Nothing escapes the all-seeing eyes of Communist China’s propaganda managers. At China’s insistence, Taiwanese flags were dropped from Tom Cruise’s flight jacket in the forthcoming Top Gun sequel Maverick. At Beijing’s “suggestion,” MGM changed the identities of the invading military from China to North Korea in the Red Dawn remake. When the general manager of the Houston Rockets professional basketball team tweeted his support for the peaceful Hong Kong demonstrators, the CCP announced that the team’s games would not be shown on Chinese TV. The general manager quickly apologized.

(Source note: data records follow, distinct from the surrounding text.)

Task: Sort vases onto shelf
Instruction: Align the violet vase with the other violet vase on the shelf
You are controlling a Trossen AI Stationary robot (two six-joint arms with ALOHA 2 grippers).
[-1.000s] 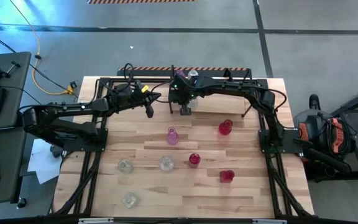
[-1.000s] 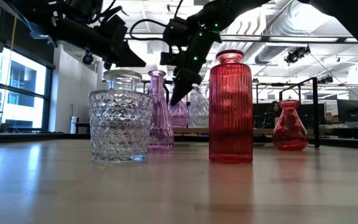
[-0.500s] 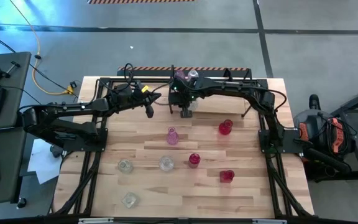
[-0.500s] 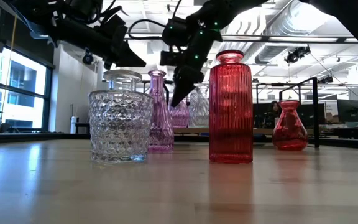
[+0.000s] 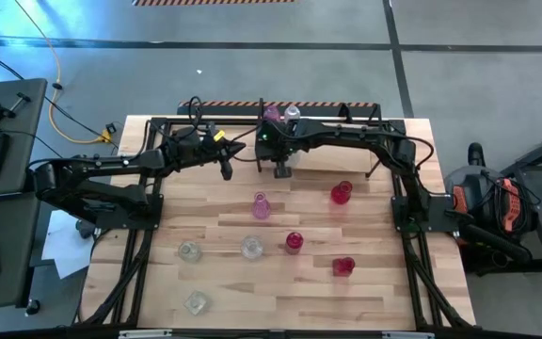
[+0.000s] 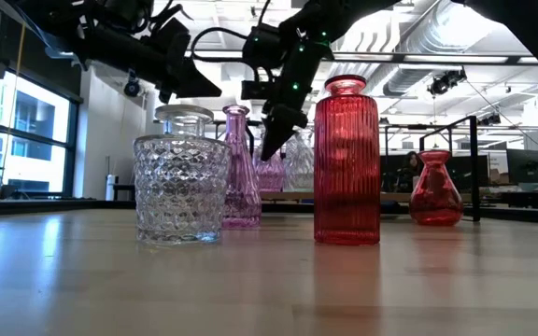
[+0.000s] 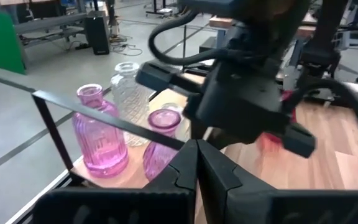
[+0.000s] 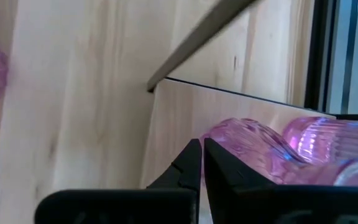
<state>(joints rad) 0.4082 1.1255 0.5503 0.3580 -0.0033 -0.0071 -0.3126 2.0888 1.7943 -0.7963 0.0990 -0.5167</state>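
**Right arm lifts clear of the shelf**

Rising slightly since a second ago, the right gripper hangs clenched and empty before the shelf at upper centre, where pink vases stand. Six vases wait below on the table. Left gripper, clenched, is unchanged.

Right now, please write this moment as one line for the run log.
left gripper: shut, empty, hovering beside shelf | right gripper: shut, empty, at shelf front | shelf: pink vases and a clear vase | table: seven vases waiting
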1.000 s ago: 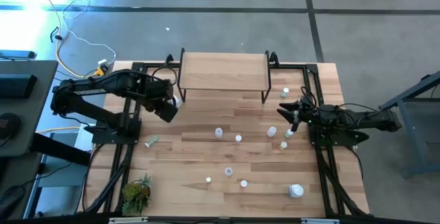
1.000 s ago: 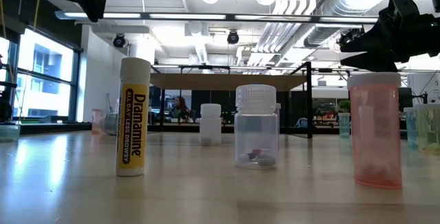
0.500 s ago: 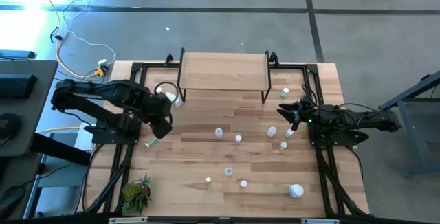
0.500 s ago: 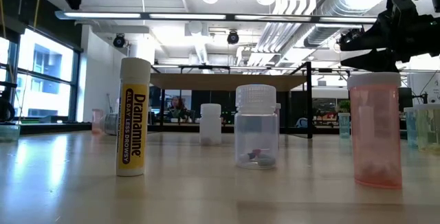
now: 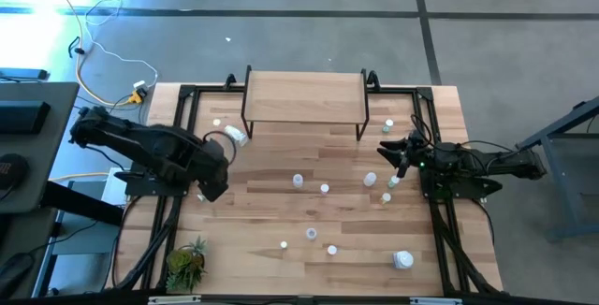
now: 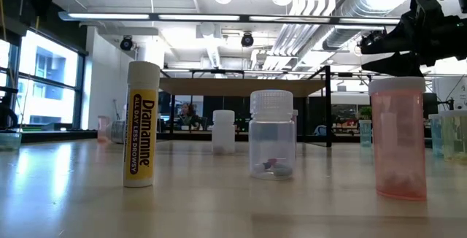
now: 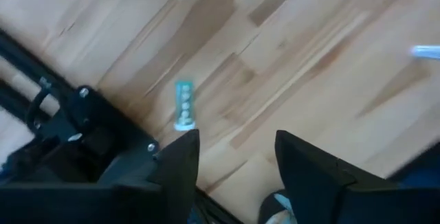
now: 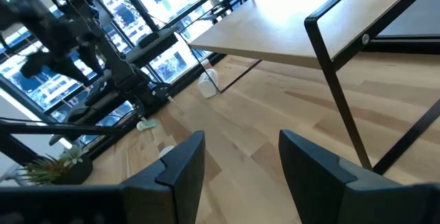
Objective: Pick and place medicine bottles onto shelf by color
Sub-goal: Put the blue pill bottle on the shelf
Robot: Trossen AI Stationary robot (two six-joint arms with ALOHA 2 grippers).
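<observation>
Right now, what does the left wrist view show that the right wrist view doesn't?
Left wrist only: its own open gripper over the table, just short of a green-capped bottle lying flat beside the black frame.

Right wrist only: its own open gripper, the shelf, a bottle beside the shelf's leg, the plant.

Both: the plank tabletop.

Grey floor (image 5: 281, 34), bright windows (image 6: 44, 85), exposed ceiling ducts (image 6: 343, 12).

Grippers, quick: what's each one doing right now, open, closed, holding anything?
Left gripper: open, empty, above the table's left edge near a lying green-capped bottle.
Right gripper: open, empty, facing the shelf.
</observation>
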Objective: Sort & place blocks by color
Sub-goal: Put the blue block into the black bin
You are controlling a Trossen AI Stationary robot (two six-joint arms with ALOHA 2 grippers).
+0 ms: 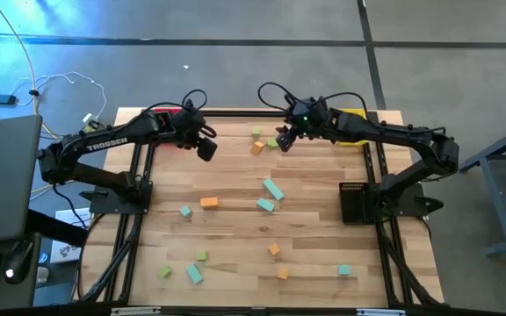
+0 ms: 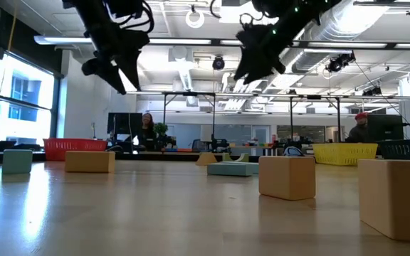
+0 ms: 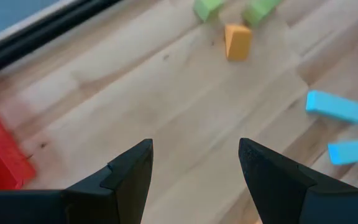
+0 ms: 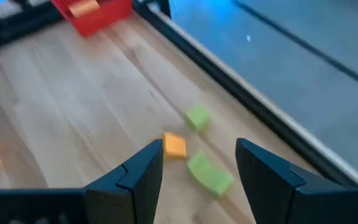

China has launched a blitzkrieg which, in Attorney General William Barr words, is calculated “to seize the commanding heights of the global economy and to surpass the United States as the world’s preeminent technological superpower.” A primary Chinese weapon in this global conflict is the aforementioned United Front Work Department. The UFWD takes its lead from Lenin, Stalin, Mao, and other dictators, for whom, says Australian government official John Garnaut, “words are not vehicles of reason and persuasion. They are bullets … for defining, isolating, and destroying opponents.”
America’s response must be many-tiered. For one thing, we must understand that China is not a harmless competitor, as we once imagined, but a determined opponent that will stop at nothing to achieve its goals. We must also employ every necessary weapon such as: impose tighter targeted economic sanctions on companies and individuals involved in human rights abuses; establish reciprocity in travel and media access; bar U.S. investment in PLA-controlled companies, particularly in technology; close down all Confucius Institutes and Classrooms; challenge China in every international forum from the United Nations to the World Health Organization.
We have the resources, the talented people, and the entrepreneurial spirit to defeat Communist China in this soft war. It only remains for us to adopt a strategy of victory over a very determined opponent.